# MATERIAL TO PROCESS
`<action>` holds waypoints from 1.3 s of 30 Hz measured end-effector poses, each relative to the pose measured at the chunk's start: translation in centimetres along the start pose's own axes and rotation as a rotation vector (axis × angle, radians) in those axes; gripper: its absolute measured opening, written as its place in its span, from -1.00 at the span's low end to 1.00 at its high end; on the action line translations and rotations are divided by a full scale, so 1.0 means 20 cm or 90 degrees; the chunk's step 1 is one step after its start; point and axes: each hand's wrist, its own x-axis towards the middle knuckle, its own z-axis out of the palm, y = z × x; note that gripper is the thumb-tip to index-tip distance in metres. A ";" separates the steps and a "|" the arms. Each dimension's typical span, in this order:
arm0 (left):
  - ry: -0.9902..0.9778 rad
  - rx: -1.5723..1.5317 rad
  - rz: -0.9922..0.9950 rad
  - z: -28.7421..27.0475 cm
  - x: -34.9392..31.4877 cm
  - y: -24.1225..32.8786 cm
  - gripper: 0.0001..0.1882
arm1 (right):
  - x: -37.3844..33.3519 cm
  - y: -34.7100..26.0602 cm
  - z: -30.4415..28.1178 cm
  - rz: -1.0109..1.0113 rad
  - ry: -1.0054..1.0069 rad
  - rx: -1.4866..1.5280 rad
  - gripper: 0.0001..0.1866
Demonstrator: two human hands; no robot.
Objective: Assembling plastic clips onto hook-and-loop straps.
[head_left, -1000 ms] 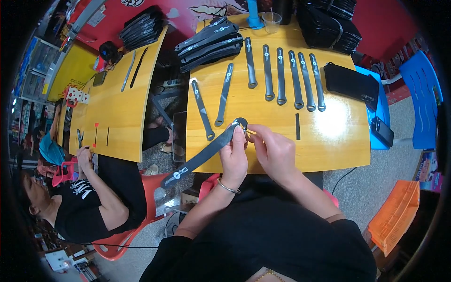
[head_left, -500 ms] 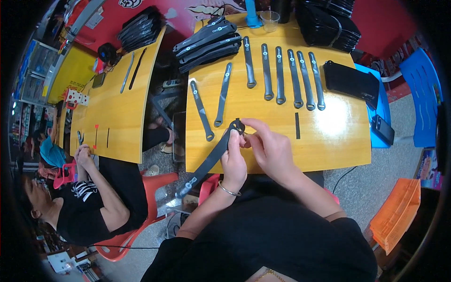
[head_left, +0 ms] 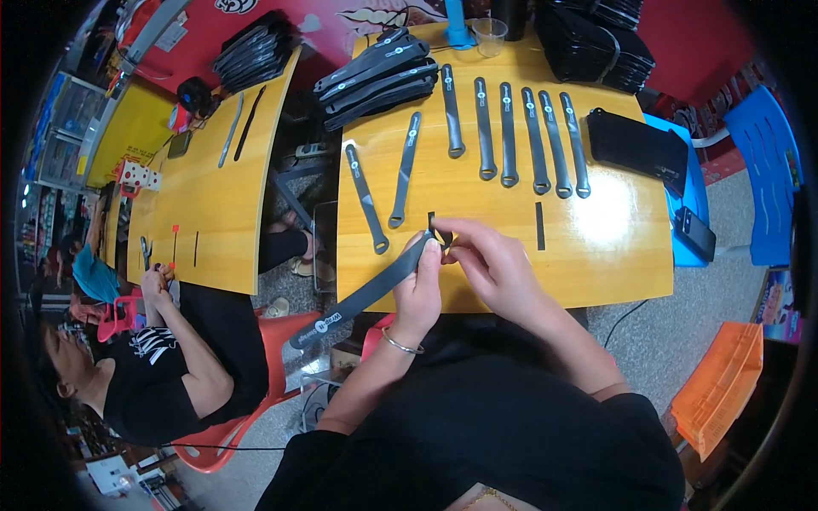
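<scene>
Just below the middle of the frame, the left hand is closed around the near end of a long, flat dark grey strap with a small white mark along it, thumb and fingers pinching it close to its ringed tip. The rest of the strap trails off the front edge of the yellow wooden table and hangs down toward the lower left, over a red plastic chair. The right hand meets it from the right, fingertips closed on the strap's tip; what exactly is pinched there, a small ring or a fold, is too small to tell.

The strap looks light, thin and limp: it sags under its own weight where nothing supports it, so it should bend easily and want to slide off the table if released. Its surface seems smooth, perhaps rubbery. The best hold is likely right at the reinforced ringed end, with a flat pinch across its width, as both hands have it.

Higher on the table lie seven more grey straps, laid out singly, with a heap of the same straps toward the upper left and a black flat pouch at the upper right. A short black strip lies just right of the hands. At the left edge of the frame another person in a black shirt sits at a second yellow table
</scene>
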 end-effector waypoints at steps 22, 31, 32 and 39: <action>-0.152 0.416 0.157 -0.09 0.11 0.03 -0.78 | -0.06 0.05 0.07 0.018 0.105 -0.004 -0.76; -0.159 0.509 0.253 -0.12 0.10 0.03 -0.81 | -0.07 0.06 0.07 0.026 0.084 -0.041 -0.76; -0.159 0.510 0.254 -0.12 0.10 0.03 -0.81 | -0.07 0.05 0.07 0.027 0.078 -0.037 -0.76; -0.067 0.402 0.188 -0.09 0.04 0.02 -0.82 | -0.10 0.04 0.11 0.028 0.096 -0.007 -0.71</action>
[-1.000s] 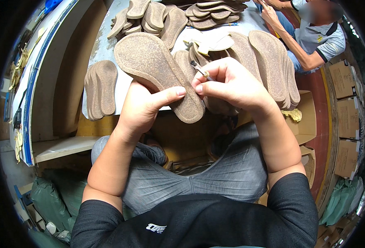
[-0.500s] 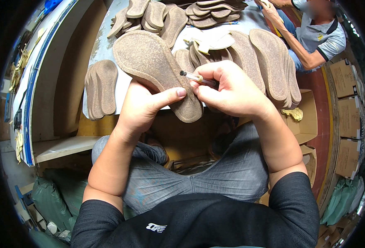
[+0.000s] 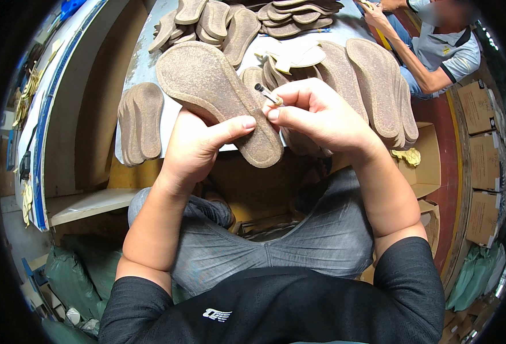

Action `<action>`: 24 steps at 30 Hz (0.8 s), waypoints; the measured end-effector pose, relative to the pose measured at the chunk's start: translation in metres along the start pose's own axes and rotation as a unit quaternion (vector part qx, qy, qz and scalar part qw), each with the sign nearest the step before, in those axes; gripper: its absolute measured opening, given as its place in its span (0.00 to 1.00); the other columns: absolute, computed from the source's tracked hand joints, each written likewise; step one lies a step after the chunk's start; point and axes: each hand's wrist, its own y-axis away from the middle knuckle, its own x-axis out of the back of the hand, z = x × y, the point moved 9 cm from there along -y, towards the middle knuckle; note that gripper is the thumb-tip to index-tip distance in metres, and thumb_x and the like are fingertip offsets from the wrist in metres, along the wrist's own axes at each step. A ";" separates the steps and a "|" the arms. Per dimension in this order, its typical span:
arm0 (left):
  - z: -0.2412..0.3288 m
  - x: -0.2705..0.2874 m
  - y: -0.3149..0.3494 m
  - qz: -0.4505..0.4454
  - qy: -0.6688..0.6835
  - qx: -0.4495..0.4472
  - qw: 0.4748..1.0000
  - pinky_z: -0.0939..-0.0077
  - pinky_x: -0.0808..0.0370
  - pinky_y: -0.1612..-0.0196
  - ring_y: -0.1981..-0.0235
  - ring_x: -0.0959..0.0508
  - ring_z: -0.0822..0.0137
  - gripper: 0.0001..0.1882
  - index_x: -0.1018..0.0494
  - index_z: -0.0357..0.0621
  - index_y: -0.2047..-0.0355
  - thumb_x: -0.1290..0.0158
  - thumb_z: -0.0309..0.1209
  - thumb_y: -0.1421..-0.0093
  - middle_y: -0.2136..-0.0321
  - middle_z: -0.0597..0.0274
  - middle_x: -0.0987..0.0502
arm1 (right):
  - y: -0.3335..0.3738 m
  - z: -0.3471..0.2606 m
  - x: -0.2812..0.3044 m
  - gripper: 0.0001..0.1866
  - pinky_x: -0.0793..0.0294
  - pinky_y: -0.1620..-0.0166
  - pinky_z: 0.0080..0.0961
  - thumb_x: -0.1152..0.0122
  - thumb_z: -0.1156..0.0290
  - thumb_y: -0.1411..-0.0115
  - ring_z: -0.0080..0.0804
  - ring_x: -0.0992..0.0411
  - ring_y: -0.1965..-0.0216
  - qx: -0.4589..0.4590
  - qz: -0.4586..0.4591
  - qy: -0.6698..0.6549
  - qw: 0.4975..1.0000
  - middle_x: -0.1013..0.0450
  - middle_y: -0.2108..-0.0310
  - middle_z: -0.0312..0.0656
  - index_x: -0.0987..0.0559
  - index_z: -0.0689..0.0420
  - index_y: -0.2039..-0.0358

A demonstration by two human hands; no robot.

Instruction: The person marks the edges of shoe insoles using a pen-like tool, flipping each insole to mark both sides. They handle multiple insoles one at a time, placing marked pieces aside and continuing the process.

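A brown speckled shoe insole [image 3: 207, 80] is tilted in front of me, its wide end up and left. My left hand [image 3: 195, 140] is closed round its left edge, with the thumb lying on top near the narrower end. My right hand [image 3: 324, 117] pinches a clear pen [image 3: 269, 95] with a black end, just off the insole's right edge. The pen's black end points up and left; its other end is hidden by my fingers. Beyond my right hand stand stacked insoles [image 3: 373, 86], with white and pale yellow pieces [image 3: 293, 59] among them.
A smaller insole stack [image 3: 140, 123] is at the table's left side. More insole piles [image 3: 299, 17] fill the far side. A co-worker [image 3: 445, 54] sits at the far right. Cardboard boxes [image 3: 482, 157] line the right, and a shelf [image 3: 92, 204] stands at left.
My right hand has turned the pen so its black end points more upward. The insole and my left hand have barely moved.
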 end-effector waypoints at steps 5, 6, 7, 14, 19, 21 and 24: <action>0.000 0.005 0.001 0.007 -0.052 -0.011 0.999 0.70 0.18 0.45 0.53 0.14 0.67 0.21 0.16 0.31 0.47 0.26 0.27 0.38 0.53 0.56 0.11 | 0.005 -0.006 -0.005 0.09 0.36 0.72 0.15 0.30 0.66 0.25 0.07 0.33 0.73 -0.028 -0.040 0.048 0.998 0.25 0.71 0.22 0.16 0.59 0.57; -0.002 0.006 0.001 0.007 -0.061 -0.008 0.998 0.70 0.18 0.45 0.53 0.14 0.67 0.20 0.15 0.31 0.48 0.26 0.27 0.38 0.54 0.57 0.11 | 0.005 -0.004 -0.006 0.09 0.37 0.73 0.15 0.30 0.66 0.25 0.07 0.34 0.73 -0.026 -0.048 0.045 0.998 0.26 0.71 0.22 0.16 0.58 0.57; -0.003 0.007 0.001 0.007 -0.070 -0.005 0.998 0.70 0.18 0.45 0.54 0.14 0.68 0.19 0.14 0.31 0.49 0.25 0.27 0.38 0.54 0.57 0.11 | 0.004 -0.004 -0.005 0.09 0.35 0.72 0.18 0.31 0.66 0.25 0.11 0.32 0.74 -0.025 -0.045 0.078 0.996 0.25 0.72 0.24 0.17 0.59 0.57; -0.009 0.011 -0.001 0.018 -0.122 -0.013 0.992 0.71 0.17 0.48 0.55 0.14 0.70 0.15 0.13 0.32 0.52 0.27 0.27 0.37 0.56 0.57 0.10 | 0.007 -0.022 -0.019 0.11 0.23 0.58 0.51 0.37 0.66 0.28 0.63 0.23 0.64 0.102 0.026 0.398 0.911 0.23 0.68 0.57 0.21 0.63 0.61; -0.013 0.014 -0.004 0.021 -0.107 0.005 0.994 0.73 0.17 0.50 0.57 0.14 0.72 0.14 0.12 0.32 0.53 0.28 0.27 0.37 0.58 0.59 0.10 | 0.010 -0.021 -0.025 0.11 0.21 0.54 0.55 0.40 0.66 0.27 0.62 0.20 0.60 0.153 0.053 0.452 0.877 0.22 0.67 0.56 0.22 0.61 0.60; -0.014 0.016 -0.005 0.018 -0.099 0.008 0.995 0.73 0.17 0.50 0.58 0.14 0.72 0.14 0.12 0.32 0.53 0.28 0.26 0.37 0.59 0.59 0.10 | 0.009 -0.021 -0.025 0.11 0.22 0.54 0.54 0.40 0.66 0.26 0.62 0.21 0.61 0.171 0.045 0.439 0.881 0.23 0.67 0.56 0.22 0.62 0.59; -0.008 0.011 -0.004 0.007 -0.091 0.002 0.996 0.73 0.17 0.51 0.58 0.14 0.72 0.14 0.12 0.32 0.53 0.27 0.26 0.37 0.59 0.59 0.10 | 0.003 -0.017 -0.016 0.12 0.24 0.56 0.49 0.39 0.66 0.23 0.60 0.24 0.63 0.163 -0.008 0.384 0.909 0.23 0.66 0.55 0.21 0.64 0.58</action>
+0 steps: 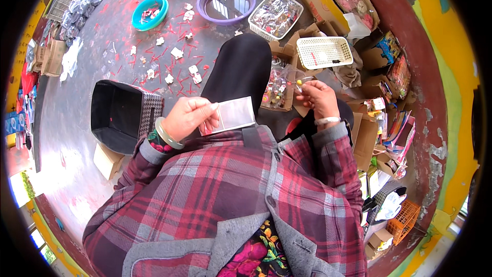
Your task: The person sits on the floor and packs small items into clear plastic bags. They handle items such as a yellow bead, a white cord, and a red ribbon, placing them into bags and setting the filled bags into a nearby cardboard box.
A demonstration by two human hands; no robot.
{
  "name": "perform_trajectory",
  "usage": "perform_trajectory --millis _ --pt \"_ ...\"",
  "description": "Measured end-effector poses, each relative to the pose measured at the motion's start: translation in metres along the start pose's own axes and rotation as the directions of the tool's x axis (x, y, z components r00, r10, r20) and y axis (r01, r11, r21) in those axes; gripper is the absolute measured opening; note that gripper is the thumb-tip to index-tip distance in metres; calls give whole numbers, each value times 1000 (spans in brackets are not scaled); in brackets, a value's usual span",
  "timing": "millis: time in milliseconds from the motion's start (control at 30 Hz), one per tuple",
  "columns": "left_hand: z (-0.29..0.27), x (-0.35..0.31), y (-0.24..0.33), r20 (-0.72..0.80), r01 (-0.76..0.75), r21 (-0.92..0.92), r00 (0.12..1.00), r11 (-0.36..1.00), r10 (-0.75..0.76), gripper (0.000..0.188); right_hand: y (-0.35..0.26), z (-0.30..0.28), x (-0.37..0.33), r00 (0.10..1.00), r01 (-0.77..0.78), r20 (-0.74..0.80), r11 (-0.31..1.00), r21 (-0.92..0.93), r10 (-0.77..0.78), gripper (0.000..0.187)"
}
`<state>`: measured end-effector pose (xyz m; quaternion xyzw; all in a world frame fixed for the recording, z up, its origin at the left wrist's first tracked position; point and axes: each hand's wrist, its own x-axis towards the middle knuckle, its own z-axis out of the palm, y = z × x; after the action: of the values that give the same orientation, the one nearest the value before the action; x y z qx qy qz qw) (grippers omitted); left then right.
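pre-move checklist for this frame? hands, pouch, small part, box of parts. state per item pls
1. Left hand has the clear flat pouch pinched at one edge: ok.
2. Pouch mouth open to take a part: cannot tell, it looks flat from the head view.
3. Right hand has a small yellow piece at its fingertips: ok, though what the piece is stays too small to tell.
4. Hands apart, with the pouch not yet at the right hand: ok.
5. Open cardboard box of bagged small parts sits between the hands, beside the dark-trousered knee: ok.
6. White mesh basket beyond the right hand, nearly bare inside: ok.
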<state>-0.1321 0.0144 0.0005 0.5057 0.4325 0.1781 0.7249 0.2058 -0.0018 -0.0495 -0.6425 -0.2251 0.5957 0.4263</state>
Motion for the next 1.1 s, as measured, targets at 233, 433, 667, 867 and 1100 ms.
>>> perform_trajectory --millis 233,433,667,867,1100 --pt "-4 5 -12 18 38 -22 999 999 -37 27 44 20 78 972 -158 -69 842 516 224 18" --pt "-10 6 -15 33 67 -27 997 997 -66 27 109 51 98 927 -245 -132 834 494 350 19" --pt "-12 8 -15 29 110 -34 994 993 -109 29 144 39 131 890 -325 -79 747 580 449 21" --pt "-10 7 -14 14 134 -44 991 990 -134 28 143 57 130 897 -342 -243 928 150 370 22" --pt "-12 6 -9 -14 168 -46 985 985 -169 27 126 67 152 971 -1 -103 427 -904 -216 59"
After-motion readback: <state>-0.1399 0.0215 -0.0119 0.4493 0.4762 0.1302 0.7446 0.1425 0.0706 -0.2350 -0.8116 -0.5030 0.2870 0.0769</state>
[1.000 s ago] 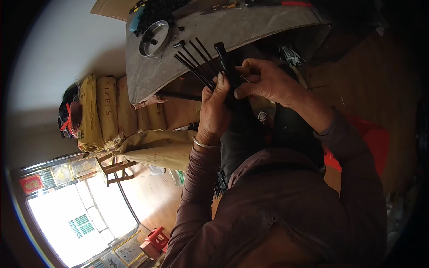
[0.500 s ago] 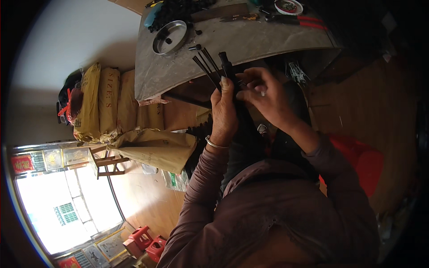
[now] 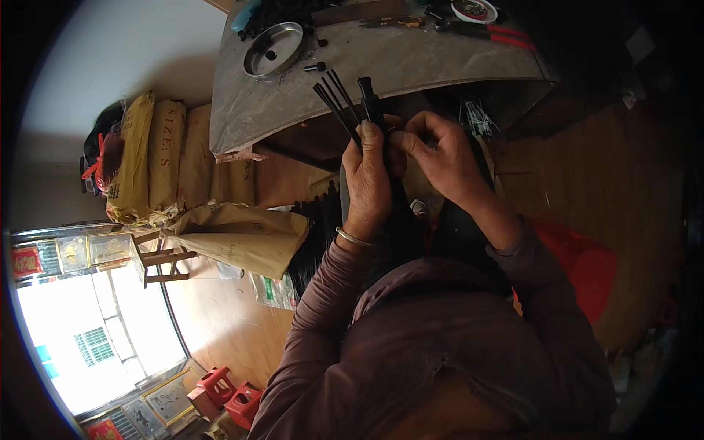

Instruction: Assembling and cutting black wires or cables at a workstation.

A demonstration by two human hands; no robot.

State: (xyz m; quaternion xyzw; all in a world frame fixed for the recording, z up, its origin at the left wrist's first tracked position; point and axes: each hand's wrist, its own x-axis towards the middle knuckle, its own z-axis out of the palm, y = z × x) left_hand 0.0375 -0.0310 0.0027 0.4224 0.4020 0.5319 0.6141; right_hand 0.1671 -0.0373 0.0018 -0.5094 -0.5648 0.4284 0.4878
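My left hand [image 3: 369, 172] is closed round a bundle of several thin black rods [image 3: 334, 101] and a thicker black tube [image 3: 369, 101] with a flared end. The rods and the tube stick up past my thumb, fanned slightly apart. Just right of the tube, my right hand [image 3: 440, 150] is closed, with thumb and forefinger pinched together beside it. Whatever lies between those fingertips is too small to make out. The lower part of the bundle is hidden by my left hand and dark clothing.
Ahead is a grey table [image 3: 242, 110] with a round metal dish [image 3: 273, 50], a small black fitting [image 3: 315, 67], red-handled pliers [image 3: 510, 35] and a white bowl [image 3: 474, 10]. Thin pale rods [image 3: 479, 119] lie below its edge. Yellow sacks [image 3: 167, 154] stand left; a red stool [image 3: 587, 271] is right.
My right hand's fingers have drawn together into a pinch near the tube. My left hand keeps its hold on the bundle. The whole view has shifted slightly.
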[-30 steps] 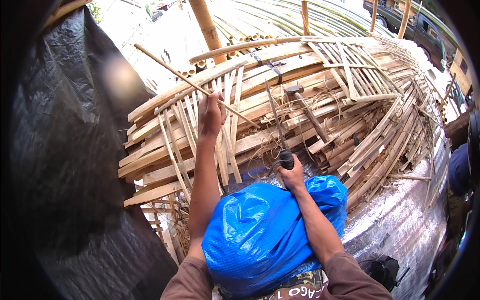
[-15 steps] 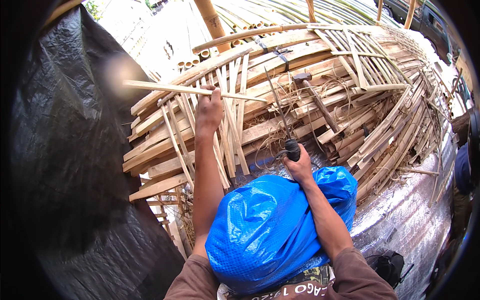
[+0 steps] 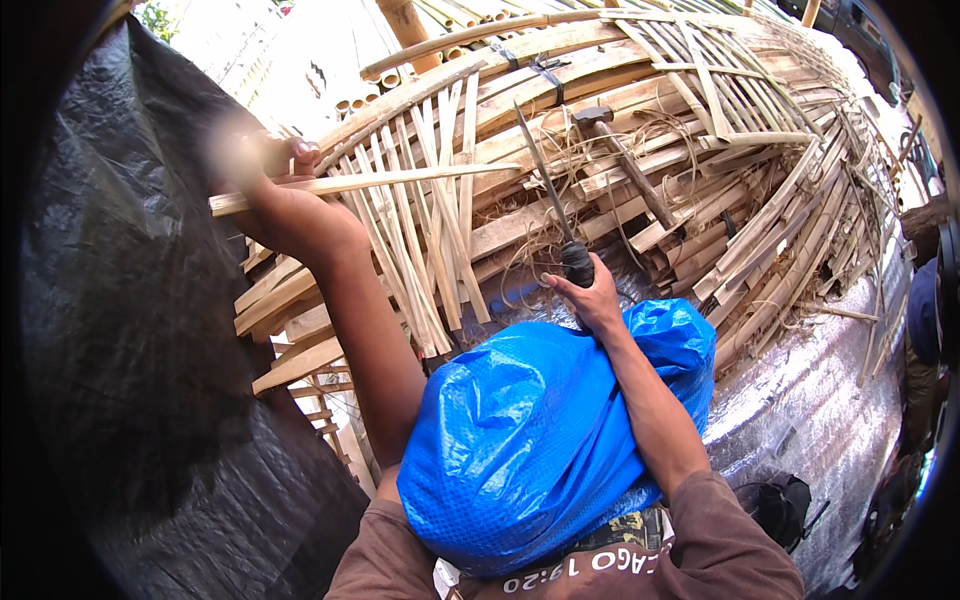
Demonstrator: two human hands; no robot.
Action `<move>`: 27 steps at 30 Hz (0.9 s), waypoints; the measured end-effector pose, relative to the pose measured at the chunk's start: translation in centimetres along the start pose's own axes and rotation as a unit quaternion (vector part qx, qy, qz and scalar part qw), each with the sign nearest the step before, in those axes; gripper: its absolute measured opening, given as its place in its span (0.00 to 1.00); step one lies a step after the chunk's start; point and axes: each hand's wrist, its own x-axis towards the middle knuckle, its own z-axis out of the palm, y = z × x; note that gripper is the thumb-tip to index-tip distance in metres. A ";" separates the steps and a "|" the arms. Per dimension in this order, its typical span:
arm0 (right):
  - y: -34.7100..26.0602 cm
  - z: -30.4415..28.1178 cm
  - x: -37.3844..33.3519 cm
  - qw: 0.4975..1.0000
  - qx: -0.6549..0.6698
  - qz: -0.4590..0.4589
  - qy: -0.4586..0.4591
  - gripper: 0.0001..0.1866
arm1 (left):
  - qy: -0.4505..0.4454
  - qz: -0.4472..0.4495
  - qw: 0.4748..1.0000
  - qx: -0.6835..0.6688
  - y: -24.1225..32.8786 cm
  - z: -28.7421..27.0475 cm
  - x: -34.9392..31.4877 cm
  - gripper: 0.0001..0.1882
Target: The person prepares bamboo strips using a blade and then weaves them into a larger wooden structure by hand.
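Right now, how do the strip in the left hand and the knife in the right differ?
The bamboo strip is pale, flat and lies about level, gripped at one end by the left hand. The knife is dark metal with a black handle, its tip pointing up and away from the right hand. The strip looks longer than the knife. Both are long, slim and held over the bamboo pile.

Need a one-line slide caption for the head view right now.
Left hand lifts a bamboo strip; right hand grips a knife above a blue bag.
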 end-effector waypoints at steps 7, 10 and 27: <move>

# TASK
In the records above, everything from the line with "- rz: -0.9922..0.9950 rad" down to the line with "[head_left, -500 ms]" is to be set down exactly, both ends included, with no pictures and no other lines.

# WRITTEN ANSWER
  - rz: -0.9922..0.9950 rad
  - z: -28.7421..27.0475 cm
  - x: -34.9392..31.4877 cm
  - y: -24.1225..32.8786 cm
  - gripper: 0.0001..0.1882
arm1 (right):
  - x: -37.3844..33.3519 cm
  - y: -34.7100..26.0602 cm
  - z: -30.4415..28.1178 cm
  - rz: -1.0109..1.0113 rad
  - ry: -1.0054..1.0069 rad
  - rx: -1.4866..1.5280 rad
  - gripper: 0.0001..0.1866
Demonstrator: two human hands; no robot.
Objective: Assembling plastic clips onto hook-and-loop straps.
[head_left, -1000 ms] 
[head_left, -500 ms] 

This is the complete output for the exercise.